**WHAT TO PRODUCE**. Report back each line of the data that contains the word "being".
+---+
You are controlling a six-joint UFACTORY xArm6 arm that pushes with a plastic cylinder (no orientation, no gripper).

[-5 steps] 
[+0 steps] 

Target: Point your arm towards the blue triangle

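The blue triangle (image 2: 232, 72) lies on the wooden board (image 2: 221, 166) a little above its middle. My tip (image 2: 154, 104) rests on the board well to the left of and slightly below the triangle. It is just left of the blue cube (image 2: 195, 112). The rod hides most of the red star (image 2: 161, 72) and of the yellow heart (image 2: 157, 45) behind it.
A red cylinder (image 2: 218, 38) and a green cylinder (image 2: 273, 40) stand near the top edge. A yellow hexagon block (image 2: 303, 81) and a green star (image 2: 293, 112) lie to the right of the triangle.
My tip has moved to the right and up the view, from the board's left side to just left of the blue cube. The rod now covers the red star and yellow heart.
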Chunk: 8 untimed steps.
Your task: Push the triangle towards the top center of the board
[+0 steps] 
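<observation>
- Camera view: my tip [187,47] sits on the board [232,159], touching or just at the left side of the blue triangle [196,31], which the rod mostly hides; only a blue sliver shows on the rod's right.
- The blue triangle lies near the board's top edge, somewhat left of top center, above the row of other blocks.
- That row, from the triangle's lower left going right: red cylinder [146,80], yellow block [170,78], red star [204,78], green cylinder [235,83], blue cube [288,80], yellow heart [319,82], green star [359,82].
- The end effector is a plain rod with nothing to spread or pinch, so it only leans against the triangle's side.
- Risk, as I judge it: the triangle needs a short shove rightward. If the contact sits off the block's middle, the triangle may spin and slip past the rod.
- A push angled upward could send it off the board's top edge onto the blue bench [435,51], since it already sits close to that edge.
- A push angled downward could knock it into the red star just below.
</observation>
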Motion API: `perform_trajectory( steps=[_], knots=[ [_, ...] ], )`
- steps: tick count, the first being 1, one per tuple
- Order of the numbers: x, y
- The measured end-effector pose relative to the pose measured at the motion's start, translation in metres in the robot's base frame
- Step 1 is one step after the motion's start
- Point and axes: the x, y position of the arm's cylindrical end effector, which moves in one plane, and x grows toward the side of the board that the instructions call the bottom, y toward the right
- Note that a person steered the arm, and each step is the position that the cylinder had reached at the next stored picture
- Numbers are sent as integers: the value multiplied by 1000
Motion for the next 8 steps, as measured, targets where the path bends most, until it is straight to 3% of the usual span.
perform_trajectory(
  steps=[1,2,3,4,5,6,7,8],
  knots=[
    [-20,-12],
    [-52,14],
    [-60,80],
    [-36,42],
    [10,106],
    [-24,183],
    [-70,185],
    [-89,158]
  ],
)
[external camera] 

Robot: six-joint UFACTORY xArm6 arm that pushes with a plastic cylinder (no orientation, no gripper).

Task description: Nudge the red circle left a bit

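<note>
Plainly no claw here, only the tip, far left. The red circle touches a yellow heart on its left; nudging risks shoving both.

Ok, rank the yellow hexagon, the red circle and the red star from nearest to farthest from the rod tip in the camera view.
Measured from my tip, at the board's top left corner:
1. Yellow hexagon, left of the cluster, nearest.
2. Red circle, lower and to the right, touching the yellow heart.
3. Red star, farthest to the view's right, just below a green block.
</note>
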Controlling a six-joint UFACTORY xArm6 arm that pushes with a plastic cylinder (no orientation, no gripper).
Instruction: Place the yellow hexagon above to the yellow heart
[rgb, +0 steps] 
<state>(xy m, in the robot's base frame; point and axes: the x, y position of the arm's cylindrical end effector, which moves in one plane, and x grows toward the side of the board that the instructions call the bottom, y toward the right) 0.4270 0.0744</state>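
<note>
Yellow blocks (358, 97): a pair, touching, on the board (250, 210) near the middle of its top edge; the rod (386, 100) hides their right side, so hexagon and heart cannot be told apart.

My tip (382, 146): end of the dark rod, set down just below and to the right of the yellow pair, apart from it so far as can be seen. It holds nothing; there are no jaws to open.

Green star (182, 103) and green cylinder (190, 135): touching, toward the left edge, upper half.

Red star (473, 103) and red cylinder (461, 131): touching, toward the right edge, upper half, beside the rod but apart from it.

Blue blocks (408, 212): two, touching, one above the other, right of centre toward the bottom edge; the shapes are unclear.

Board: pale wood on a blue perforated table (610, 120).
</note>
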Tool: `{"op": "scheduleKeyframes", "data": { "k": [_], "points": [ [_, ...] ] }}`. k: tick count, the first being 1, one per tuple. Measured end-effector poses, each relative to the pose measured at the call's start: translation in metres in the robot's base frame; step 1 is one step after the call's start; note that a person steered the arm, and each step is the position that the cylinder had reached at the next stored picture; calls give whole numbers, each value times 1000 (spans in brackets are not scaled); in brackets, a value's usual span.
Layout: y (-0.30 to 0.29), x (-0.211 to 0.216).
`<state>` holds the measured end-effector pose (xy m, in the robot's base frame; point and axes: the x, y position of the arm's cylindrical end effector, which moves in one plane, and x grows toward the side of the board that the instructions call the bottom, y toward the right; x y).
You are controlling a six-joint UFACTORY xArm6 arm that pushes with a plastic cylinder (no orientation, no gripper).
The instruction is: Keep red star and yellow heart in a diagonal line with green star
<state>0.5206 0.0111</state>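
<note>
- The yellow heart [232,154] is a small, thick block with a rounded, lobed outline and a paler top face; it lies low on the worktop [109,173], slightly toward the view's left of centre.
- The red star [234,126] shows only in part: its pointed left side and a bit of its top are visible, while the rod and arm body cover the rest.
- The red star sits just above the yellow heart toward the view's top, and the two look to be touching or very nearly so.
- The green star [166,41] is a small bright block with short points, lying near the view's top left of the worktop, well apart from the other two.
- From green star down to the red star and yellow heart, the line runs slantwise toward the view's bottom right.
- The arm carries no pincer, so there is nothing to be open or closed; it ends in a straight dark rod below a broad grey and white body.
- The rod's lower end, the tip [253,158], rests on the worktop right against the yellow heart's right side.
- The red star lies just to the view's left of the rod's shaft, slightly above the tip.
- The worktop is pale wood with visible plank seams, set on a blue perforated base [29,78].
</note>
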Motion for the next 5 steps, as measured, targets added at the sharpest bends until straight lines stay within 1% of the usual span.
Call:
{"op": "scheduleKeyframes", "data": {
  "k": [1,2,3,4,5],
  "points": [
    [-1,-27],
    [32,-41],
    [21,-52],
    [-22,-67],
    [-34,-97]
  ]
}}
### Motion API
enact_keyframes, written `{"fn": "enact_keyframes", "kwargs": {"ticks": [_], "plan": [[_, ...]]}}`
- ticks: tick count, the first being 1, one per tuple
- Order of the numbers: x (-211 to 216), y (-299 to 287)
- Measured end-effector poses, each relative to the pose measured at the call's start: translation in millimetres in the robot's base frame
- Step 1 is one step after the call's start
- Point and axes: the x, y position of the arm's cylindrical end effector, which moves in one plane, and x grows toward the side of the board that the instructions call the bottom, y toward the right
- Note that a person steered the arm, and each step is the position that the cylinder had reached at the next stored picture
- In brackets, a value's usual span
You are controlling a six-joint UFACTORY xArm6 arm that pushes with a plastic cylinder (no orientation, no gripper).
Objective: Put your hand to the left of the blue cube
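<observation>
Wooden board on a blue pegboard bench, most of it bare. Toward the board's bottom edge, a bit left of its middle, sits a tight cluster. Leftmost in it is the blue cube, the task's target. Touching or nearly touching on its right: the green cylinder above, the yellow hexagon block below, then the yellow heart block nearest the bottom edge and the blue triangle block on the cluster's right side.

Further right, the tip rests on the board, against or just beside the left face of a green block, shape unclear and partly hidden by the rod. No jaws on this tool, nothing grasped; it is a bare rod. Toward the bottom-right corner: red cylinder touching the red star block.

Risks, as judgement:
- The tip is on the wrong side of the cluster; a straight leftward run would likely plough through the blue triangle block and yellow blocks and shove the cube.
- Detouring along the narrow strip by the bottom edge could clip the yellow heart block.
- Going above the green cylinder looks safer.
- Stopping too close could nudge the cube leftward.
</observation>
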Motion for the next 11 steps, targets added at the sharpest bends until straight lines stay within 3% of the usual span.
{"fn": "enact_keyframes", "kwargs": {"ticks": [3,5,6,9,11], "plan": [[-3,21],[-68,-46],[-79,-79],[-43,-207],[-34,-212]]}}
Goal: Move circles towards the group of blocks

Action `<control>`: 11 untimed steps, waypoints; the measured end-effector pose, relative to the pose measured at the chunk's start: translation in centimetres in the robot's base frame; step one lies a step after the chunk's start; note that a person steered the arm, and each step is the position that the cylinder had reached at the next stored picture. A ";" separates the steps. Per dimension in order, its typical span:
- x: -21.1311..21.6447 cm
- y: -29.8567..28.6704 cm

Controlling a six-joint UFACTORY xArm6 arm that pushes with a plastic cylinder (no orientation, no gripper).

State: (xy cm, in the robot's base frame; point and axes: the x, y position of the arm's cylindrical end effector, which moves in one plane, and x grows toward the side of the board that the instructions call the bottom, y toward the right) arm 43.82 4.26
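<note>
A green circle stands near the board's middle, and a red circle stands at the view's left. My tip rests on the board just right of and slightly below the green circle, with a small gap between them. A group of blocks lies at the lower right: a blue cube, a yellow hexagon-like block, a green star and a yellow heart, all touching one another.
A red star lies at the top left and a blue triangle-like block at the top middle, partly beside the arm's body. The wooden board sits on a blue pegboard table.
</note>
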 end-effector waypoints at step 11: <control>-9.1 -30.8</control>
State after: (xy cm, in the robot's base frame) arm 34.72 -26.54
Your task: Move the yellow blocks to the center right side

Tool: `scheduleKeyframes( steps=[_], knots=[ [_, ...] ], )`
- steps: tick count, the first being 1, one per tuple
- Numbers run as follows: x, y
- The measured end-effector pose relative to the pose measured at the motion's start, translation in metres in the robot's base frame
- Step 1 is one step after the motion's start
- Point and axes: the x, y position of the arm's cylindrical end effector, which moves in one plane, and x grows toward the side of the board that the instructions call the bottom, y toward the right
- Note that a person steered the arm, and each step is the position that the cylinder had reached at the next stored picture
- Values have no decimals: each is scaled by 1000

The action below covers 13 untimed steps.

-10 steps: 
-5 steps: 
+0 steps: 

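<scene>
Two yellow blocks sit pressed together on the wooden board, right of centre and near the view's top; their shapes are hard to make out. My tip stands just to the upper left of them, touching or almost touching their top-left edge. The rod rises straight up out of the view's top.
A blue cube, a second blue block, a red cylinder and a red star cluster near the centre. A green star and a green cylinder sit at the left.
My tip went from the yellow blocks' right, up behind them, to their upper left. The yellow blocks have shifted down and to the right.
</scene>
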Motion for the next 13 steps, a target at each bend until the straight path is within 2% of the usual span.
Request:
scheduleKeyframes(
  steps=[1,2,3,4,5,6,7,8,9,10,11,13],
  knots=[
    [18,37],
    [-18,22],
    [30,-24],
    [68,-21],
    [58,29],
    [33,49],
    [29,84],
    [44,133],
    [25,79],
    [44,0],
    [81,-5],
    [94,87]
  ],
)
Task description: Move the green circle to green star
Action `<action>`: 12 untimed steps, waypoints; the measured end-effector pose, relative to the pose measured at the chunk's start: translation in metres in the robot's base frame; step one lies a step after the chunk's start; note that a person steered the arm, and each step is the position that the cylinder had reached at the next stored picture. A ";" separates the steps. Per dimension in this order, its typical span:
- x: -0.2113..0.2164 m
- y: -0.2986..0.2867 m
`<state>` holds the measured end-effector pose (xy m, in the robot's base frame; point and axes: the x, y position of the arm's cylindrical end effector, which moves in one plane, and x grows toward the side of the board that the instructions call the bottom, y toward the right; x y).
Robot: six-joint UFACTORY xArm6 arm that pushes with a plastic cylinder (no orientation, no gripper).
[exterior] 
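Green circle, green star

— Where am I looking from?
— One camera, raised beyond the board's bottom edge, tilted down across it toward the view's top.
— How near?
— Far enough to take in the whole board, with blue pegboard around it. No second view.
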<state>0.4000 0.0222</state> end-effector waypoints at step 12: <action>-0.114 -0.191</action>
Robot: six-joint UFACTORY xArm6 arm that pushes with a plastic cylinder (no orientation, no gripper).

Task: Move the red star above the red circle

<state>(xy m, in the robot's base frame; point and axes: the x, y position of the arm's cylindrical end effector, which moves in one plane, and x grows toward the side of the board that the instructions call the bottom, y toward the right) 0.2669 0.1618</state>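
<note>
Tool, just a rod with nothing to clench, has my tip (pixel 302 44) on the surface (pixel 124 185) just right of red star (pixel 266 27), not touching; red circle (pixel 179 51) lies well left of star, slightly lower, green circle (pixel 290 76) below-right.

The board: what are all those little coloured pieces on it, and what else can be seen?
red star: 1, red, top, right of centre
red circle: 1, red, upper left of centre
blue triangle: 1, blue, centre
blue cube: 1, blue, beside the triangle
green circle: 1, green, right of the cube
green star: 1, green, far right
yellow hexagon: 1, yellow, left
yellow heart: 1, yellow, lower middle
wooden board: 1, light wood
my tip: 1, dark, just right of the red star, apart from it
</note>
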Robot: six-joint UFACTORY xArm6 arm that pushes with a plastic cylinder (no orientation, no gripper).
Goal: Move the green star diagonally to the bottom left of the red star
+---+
**WRITTEN RESPONSE**.
- steps: tick count, the first being 1, one per tuple
Tool: `{"op": "scheduleKeyframes", "data": { "k": [_], "points": [ [_, ...] ] }}`. k: tick count, the first being 1, one per tuple. Measured end-effector poses, each relative to the pose measured at the call's start: translation in metres in the robot's base frame; step 1 is one step after the call's start; note that a person steered the arm, and each step is the position that the cylinder had reached at the next stored picture; calls give whole numbers, each value times 1000 (spans in brackets are not scaled); in brackets, a value's usual span.
- ticks: tick count, the first being 1, one per tuple
- steps: tick count, the first being 1, one per tuple

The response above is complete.